#### ACTIVITY:
Scan the records for the word "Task". Copy each line that includes it.

#### AVAILABLE DATA:

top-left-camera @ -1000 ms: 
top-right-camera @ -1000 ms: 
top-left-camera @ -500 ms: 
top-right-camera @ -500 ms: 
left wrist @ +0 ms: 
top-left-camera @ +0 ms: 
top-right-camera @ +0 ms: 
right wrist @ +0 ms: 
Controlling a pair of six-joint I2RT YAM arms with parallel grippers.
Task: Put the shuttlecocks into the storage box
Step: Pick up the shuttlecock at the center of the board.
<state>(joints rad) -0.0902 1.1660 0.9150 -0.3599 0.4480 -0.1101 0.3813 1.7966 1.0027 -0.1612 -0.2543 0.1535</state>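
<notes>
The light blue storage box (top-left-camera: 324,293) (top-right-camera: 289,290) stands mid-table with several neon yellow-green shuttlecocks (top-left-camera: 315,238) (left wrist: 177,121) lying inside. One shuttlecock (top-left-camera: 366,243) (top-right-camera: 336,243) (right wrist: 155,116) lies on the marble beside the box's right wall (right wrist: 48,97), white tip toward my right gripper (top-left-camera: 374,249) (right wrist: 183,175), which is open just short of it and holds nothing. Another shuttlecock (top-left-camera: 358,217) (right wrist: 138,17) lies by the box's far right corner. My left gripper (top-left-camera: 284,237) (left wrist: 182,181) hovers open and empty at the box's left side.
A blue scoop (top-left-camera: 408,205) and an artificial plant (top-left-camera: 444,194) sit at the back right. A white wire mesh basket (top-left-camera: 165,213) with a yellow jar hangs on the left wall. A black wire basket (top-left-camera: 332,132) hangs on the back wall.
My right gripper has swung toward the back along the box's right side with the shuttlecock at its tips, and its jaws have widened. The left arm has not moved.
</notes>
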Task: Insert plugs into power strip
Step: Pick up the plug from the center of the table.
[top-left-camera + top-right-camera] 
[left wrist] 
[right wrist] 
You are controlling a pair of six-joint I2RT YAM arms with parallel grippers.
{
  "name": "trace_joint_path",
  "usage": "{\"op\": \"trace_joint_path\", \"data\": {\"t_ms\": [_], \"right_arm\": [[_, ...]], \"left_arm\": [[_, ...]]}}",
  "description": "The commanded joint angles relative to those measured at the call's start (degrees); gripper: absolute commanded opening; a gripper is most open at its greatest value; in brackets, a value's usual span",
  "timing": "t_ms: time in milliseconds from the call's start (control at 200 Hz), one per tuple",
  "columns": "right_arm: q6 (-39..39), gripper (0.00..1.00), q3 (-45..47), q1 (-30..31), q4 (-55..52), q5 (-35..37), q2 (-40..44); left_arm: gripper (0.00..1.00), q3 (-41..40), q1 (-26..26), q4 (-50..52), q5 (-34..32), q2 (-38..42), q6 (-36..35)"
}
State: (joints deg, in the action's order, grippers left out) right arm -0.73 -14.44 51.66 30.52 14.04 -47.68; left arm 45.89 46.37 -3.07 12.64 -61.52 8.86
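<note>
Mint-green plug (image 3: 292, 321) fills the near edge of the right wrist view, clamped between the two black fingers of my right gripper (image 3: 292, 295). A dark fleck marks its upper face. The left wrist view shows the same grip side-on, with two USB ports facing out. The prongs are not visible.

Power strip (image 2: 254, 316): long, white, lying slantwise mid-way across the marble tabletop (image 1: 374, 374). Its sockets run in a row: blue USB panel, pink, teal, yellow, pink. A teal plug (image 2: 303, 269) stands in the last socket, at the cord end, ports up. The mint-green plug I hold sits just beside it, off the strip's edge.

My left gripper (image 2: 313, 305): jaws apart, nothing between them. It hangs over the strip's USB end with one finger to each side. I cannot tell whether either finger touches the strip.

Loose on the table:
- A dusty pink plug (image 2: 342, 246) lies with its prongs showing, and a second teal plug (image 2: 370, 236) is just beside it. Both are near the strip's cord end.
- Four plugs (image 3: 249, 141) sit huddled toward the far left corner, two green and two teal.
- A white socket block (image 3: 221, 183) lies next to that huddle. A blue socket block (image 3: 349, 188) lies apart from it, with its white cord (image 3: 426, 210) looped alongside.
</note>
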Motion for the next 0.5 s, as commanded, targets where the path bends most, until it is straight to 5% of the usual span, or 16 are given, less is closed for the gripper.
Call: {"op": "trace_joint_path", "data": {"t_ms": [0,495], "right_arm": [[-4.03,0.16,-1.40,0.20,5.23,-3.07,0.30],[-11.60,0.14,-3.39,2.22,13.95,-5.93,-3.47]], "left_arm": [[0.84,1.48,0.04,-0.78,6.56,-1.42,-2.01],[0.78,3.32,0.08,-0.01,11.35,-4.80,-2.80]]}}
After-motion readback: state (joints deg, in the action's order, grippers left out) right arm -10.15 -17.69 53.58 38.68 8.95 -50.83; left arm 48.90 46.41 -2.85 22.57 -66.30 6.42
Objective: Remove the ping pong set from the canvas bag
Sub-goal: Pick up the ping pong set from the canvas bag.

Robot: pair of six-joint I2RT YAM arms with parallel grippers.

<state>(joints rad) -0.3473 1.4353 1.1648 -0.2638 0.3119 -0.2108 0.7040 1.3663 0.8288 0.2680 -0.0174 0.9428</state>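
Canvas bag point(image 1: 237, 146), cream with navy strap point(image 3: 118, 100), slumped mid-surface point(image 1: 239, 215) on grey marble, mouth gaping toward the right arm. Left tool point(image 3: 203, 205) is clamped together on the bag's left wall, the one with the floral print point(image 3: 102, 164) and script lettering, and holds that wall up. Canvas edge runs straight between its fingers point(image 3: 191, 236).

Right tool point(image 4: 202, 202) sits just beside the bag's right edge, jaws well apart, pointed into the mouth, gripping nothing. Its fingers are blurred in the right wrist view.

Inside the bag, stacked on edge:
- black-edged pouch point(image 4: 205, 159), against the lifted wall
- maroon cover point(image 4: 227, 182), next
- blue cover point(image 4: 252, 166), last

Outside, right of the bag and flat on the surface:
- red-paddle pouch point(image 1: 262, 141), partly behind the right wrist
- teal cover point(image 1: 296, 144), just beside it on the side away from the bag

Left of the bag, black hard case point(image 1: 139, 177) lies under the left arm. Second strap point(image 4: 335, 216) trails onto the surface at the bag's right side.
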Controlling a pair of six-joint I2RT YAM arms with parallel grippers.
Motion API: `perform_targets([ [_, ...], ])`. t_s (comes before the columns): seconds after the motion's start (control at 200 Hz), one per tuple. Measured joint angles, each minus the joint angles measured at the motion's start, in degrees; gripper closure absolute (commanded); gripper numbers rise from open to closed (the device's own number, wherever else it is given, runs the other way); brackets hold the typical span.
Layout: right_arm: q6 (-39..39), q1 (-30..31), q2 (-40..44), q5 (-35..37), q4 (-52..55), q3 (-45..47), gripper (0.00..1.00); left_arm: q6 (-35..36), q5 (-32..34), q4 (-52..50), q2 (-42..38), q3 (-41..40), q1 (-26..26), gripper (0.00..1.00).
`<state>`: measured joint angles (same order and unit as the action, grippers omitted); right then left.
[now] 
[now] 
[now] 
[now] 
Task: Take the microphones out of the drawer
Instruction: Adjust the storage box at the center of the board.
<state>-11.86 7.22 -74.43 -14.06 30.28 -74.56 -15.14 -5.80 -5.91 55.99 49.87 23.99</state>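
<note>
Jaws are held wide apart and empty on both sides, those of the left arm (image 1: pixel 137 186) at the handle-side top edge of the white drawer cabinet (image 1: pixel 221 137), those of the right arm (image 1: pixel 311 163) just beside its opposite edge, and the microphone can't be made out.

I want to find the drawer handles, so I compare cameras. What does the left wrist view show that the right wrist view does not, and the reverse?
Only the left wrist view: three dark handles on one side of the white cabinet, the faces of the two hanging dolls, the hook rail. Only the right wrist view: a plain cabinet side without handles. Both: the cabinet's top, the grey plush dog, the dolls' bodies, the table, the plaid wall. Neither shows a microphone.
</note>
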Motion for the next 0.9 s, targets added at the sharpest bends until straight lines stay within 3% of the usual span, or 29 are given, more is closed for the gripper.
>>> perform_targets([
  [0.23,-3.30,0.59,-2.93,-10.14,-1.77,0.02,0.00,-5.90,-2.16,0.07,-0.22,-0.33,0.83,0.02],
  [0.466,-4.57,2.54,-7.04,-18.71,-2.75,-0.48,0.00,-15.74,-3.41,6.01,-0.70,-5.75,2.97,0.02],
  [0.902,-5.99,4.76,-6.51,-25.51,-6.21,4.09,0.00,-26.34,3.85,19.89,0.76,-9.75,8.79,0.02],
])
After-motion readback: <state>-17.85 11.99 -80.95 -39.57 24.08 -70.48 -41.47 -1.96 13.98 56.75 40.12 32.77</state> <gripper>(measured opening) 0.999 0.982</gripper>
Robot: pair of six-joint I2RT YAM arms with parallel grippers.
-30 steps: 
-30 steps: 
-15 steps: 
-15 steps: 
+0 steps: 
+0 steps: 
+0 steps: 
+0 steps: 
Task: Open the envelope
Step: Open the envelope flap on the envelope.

#### WRITTEN REPLY:
Task: Put the shuttlecocks into the storage box
Task: Insert plugs into power strip
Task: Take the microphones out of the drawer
Task: Open the envelope

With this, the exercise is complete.